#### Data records

******************************

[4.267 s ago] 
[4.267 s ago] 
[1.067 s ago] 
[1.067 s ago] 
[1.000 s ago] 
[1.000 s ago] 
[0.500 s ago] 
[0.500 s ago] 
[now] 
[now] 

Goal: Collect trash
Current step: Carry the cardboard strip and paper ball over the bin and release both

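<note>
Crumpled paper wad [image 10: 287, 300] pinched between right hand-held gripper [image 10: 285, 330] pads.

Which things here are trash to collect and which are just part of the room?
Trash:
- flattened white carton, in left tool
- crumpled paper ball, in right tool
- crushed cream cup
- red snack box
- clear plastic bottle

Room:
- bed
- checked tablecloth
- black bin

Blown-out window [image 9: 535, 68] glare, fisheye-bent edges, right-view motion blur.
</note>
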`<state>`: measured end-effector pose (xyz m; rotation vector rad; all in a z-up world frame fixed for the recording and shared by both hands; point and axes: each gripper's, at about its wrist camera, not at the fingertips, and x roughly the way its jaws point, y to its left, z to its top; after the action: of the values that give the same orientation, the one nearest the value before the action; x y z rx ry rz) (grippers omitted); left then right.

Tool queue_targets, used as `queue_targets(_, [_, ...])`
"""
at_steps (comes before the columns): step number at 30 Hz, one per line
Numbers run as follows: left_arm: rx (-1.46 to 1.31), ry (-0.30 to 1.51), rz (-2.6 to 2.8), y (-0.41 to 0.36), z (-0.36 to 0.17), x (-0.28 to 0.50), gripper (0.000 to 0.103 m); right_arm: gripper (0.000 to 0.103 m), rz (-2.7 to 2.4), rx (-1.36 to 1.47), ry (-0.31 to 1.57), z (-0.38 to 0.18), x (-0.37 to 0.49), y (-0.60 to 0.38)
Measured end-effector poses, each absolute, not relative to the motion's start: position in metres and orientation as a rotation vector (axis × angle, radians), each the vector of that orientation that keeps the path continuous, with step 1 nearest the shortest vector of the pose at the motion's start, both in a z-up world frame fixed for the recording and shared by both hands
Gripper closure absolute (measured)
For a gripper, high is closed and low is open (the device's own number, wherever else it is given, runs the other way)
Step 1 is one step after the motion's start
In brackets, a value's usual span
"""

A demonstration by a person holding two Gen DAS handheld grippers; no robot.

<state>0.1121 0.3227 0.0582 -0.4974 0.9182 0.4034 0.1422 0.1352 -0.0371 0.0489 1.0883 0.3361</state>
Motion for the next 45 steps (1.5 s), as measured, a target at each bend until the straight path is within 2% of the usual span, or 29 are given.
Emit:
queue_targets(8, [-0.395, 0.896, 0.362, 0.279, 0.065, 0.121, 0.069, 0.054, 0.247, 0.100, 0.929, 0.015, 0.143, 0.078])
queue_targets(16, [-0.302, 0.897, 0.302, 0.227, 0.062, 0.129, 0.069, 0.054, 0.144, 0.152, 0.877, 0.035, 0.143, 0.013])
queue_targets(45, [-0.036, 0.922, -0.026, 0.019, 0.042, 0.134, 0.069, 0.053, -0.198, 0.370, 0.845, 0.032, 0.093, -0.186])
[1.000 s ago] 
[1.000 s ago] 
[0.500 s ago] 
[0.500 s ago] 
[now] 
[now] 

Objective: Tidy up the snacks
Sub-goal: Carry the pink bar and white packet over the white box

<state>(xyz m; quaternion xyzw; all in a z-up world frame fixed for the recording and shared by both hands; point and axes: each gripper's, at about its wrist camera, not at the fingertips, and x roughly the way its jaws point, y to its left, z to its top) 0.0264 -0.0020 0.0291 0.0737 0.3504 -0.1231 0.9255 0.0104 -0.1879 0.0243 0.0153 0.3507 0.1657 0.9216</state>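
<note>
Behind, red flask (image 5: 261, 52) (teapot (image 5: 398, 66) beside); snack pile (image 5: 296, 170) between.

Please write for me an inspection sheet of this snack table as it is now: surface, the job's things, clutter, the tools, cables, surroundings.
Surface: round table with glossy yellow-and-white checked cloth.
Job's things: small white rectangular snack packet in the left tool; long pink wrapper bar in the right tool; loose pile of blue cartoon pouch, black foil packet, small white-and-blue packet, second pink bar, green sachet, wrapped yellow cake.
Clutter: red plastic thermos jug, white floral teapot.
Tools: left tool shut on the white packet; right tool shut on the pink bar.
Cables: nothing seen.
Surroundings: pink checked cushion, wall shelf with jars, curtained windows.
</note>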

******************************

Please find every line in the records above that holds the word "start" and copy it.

#### Solution to this exercise
Measured end-effector poses, each absolute, not relative to the motion's start: position in metres and orientation as a rotation vector (axis × angle, radians), each the vector of that orientation that keeps the path continuous, with step 1 nearest the shortest vector of the pose at the motion's start, both in a z-up world frame fixed for the recording and shared by both hands
Step 1 is one step after the motion's start

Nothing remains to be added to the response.